The most frequent adverse effect was anemia, but few patients discontinued talazoparib because of the side effects. Overall, talazoparib was well-tolerated, and since it is a targeted treatment, it is a much kinder option for patients than chemotherapy.
PARP inhibitors like talazoparib work by stripping cancer of its DNA defenses. Cancer cells with DNA repair gene faults—such as BRCA, ATM or PALB2—already have a defective DNA repair system. By using a drug to block PARP, which helps repair DNA when it is damaged, we can render cancer cells unable to repair themselves.
A team of ICR researchers, led by Professor Alan Ashworth, first described the sensitization of BRCA tumors to PARP inhibition. Talazoparib was approved by the EU in 2019 for some patients with advanced breast cancers and researchers now hope it will join olaparib in becoming one of the first genetically targeted treatments for prostate cancer too.
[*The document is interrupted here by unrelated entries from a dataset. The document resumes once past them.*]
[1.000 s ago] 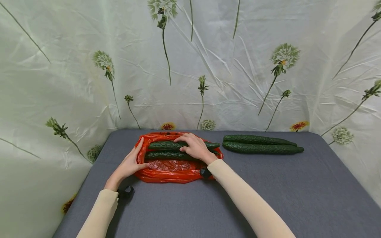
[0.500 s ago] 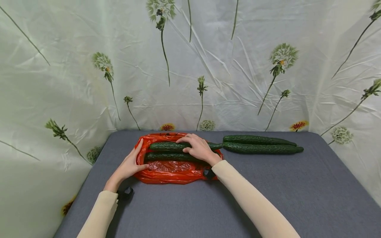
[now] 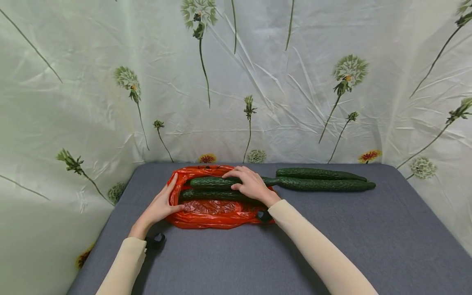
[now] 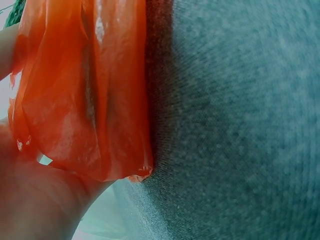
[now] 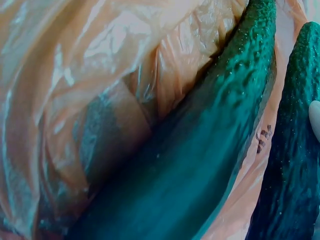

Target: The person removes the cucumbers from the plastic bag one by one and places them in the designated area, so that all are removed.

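Note:
A red plastic bag (image 3: 206, 219) lies on its side with its mouth facing up. My left hand (image 3: 160, 207) is spread at its left end, fingers straight along the rim and thumb laid over the near edge; red plastic drapes around it in the left wrist view. My right hand (image 3: 250, 184) grips a long dark green cucumber (image 3: 206, 182) from above, and a fingertip (image 5: 315, 117) shows against its bumpy skin. Another cucumber (image 3: 206, 194) lies parallel in the bag, on the near side. The gripped cucumber's thin right end reaches past the bag.
Two more cucumbers, a far one (image 3: 318, 173) and a near one (image 3: 324, 184), lie side by side right of the bag. The grey tabletop (image 3: 228, 262) ends at a dandelion-print curtain (image 3: 236, 82) behind and at the sides.
My right hand has slid the gripped cucumber a little to the right, so its end now overlaps the near cucumber outside. My left hand has stayed at the bag's left end.

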`<state>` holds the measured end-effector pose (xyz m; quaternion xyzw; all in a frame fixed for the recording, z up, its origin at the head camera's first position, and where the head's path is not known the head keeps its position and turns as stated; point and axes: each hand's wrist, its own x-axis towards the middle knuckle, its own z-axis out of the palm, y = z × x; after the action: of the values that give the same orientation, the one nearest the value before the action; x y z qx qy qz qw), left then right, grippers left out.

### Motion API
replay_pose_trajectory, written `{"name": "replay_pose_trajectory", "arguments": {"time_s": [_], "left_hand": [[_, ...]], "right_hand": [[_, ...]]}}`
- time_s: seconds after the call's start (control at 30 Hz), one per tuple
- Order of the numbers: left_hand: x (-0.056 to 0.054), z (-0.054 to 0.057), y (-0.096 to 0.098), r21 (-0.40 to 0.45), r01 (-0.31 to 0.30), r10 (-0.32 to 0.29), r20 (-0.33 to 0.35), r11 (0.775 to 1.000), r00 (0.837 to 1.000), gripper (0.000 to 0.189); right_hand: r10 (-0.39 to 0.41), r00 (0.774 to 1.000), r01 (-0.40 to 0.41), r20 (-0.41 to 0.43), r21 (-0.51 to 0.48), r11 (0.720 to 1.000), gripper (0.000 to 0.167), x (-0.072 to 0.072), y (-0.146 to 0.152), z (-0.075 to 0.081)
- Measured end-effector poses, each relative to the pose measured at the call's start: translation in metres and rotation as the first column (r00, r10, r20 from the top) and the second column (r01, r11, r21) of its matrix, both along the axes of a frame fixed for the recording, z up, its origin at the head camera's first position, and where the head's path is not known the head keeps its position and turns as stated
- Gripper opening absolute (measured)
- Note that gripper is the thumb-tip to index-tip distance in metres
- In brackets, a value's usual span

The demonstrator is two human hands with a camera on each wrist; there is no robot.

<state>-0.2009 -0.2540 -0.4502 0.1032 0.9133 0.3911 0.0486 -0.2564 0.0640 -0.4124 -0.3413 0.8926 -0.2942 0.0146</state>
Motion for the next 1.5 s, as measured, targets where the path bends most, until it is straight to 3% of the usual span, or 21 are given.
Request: {"name": "replay_pose_trajectory", "arguments": {"time_s": [0.67,1.5], "left_hand": [[0.001,0.0,0.0,0.015,0.008,-0.008,-0.004,1.0,1.0,0.109],[0.001,-0.001,0.0,-0.014,0.013,-0.013,-0.022,1.0,1.0,0.107]], "right_hand": [[-0.024,0.999,0.022,-0.04,-0.031,0.999,0.037,0.001,0.023,0.003],[-0.066,0.998,0.064,-0.025,-0.05,0.997,0.036,0.0,0.06,0.002]]}}
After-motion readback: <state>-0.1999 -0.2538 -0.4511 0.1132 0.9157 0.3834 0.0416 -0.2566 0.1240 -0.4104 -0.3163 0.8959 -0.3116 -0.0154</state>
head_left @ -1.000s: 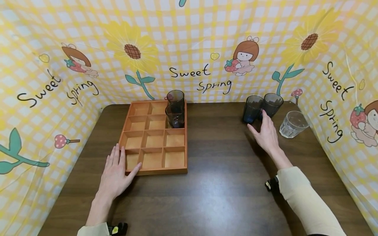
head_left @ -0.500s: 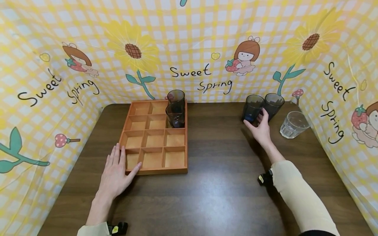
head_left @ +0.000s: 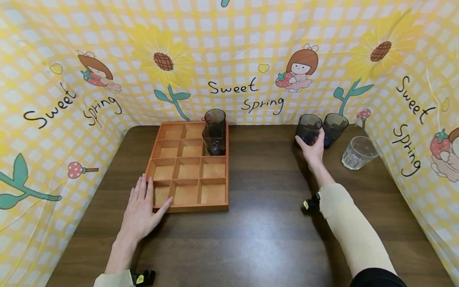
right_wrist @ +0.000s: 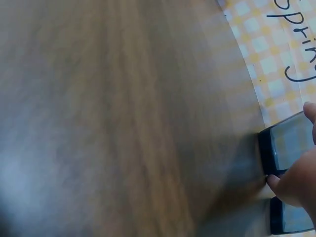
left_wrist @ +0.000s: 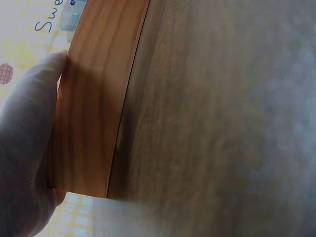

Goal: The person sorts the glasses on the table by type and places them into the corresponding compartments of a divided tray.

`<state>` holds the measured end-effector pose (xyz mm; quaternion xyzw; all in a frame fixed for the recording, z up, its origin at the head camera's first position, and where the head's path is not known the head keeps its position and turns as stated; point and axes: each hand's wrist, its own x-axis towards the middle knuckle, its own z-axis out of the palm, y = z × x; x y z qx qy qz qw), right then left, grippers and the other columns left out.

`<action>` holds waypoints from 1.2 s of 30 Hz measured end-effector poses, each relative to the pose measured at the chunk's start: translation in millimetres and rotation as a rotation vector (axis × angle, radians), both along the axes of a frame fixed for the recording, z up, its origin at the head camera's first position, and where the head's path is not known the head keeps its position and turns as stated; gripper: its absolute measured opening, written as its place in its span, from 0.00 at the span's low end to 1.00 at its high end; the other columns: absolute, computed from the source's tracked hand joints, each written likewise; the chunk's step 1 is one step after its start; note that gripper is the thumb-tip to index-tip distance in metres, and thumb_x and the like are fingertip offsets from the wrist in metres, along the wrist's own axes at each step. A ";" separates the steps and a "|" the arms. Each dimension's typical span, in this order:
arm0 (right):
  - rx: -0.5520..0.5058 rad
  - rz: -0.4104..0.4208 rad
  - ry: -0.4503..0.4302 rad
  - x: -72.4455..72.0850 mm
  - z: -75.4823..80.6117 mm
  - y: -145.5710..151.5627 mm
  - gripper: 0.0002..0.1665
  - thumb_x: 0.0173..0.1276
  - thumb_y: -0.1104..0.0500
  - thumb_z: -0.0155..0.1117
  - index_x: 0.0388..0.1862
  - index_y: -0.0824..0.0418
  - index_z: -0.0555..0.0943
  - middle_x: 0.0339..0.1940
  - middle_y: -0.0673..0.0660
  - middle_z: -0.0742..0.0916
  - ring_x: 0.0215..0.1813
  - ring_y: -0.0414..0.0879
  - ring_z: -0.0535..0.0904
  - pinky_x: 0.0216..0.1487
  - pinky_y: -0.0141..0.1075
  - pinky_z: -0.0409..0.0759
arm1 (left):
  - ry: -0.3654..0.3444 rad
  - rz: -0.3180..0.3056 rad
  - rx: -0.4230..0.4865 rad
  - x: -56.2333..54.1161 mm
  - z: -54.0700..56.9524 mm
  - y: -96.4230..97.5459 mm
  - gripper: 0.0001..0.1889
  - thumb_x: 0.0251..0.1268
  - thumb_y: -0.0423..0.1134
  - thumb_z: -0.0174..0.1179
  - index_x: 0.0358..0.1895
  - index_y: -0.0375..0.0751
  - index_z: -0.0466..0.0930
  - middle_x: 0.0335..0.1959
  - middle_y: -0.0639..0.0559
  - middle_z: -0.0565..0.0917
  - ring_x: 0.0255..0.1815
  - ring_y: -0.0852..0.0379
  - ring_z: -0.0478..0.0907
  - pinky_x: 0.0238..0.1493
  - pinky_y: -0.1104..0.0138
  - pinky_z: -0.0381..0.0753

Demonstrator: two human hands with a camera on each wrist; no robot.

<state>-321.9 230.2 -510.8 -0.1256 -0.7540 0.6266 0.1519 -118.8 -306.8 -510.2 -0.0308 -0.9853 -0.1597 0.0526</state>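
At the back right of the table, my right hand (head_left: pixel 312 150) grips a dark tinted drinking glass (head_left: pixel 306 128), thumb on its left side and fingers on its right. The right wrist view shows the fingers (right_wrist: pixel 298 180) against that upright glass. My left hand (head_left: pixel 139 217) rests on the near left corner of a divided wooden tray (head_left: pixel 201 208), fingers straight along its left edge and thumb over its front edge. In the left wrist view the hand lies along the tray's side wall (left_wrist: pixel 94 98). Two dark glasses (head_left: pixel 214 141) stand in the tray's back right compartments.
A second dark glass (head_left: pixel 335 129) stands just right of the gripped one, and a clear glass (head_left: pixel 358 153) is nearer the right table edge. Patterned yellow cloth (head_left: pixel 236 52) walls in the back and sides. The brown table (head_left: pixel 265 239) lies between both arms.
My right hand has moved left and closed round the left dark glass, which stays about where it was. My left hand and the tray have not moved.
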 end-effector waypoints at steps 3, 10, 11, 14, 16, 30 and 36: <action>0.027 -0.035 0.025 -3.8 -1.2 -1.2 0.55 0.73 0.56 0.77 0.91 0.51 0.57 0.85 0.63 0.75 0.84 0.55 0.73 0.81 0.45 0.74 | -0.001 -0.002 0.003 0.7 0.3 -0.1 0.57 0.81 0.68 0.55 0.90 0.28 0.40 0.92 0.26 0.41 0.93 0.26 0.42 0.93 0.37 0.41; 0.044 -0.037 0.068 -3.2 0.3 -3.4 0.53 0.71 0.57 0.79 0.88 0.54 0.62 0.79 0.64 0.82 0.77 0.53 0.79 0.69 0.30 0.76 | 0.003 -0.003 -0.004 -0.3 1.4 0.3 0.57 0.81 0.68 0.56 0.90 0.28 0.40 0.91 0.25 0.42 0.92 0.25 0.44 0.92 0.37 0.41; 0.044 -0.030 0.070 -2.4 0.8 -4.0 0.52 0.71 0.57 0.79 0.88 0.54 0.62 0.78 0.64 0.82 0.76 0.54 0.80 0.66 0.29 0.75 | 0.003 -0.004 -0.003 -0.4 1.5 0.3 0.57 0.81 0.68 0.56 0.90 0.28 0.40 0.91 0.25 0.42 0.92 0.26 0.44 0.93 0.37 0.41; 0.018 0.017 0.076 -0.1 2.3 -6.6 0.51 0.71 0.58 0.79 0.88 0.55 0.64 0.77 0.65 0.83 0.75 0.55 0.80 0.62 0.26 0.75 | 0.004 -0.005 0.001 0.0 1.6 0.0 0.57 0.81 0.68 0.56 0.90 0.28 0.40 0.91 0.25 0.42 0.92 0.26 0.43 0.93 0.38 0.40; 0.001 0.059 0.065 2.7 4.1 -9.3 0.50 0.72 0.57 0.79 0.88 0.54 0.64 0.78 0.65 0.81 0.76 0.55 0.80 0.61 0.25 0.75 | 0.006 -0.005 0.002 0.4 1.3 -0.2 0.57 0.81 0.67 0.56 0.90 0.27 0.40 0.91 0.25 0.42 0.92 0.26 0.43 0.93 0.38 0.40; 0.001 0.305 -0.023 25.9 29.4 -43.4 0.49 0.76 0.52 0.76 0.89 0.49 0.63 0.83 0.62 0.75 0.81 0.59 0.77 0.72 0.41 0.81 | -0.003 0.002 -0.003 -0.2 1.4 -1.2 0.57 0.81 0.68 0.55 0.90 0.27 0.41 0.92 0.25 0.41 0.93 0.26 0.42 0.93 0.38 0.40; 0.012 0.362 -0.025 37.4 33.0 -59.9 0.47 0.75 0.52 0.77 0.87 0.51 0.64 0.81 0.64 0.77 0.77 0.62 0.81 0.68 0.39 0.84 | -0.005 0.001 0.001 -0.4 -0.2 -0.2 0.57 0.81 0.68 0.55 0.90 0.28 0.40 0.92 0.26 0.40 0.93 0.26 0.41 0.93 0.37 0.40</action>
'Helping men who have run out of options'
Study leader Professor Johann de Bono, Professor of Experimental Cancer Medicine at The Institute of Cancer Research, London, and Consultant Medical Oncologist at The Royal Marsden NHS Foundation Trust, said:
"These results are yet another demonstration that PARP inhibitors work well in some men with prostate cancer—delaying the spread of the disease and extending their lives so they can have more quality time with their families.
"Men with advanced and heavily pre-treated prostate cancer, who also had faults in DNA repair genes, responded very well to the targeted drug talazoparib, especially those who had BRCA mutations in their tumors.
"A follow-up phase III trial, TALAPRO-2, is ongoing and I hope talazoparib will become a new precision medicine for prostate cancer, helping men who have run out of options, including some patients with non-BRCA mutations."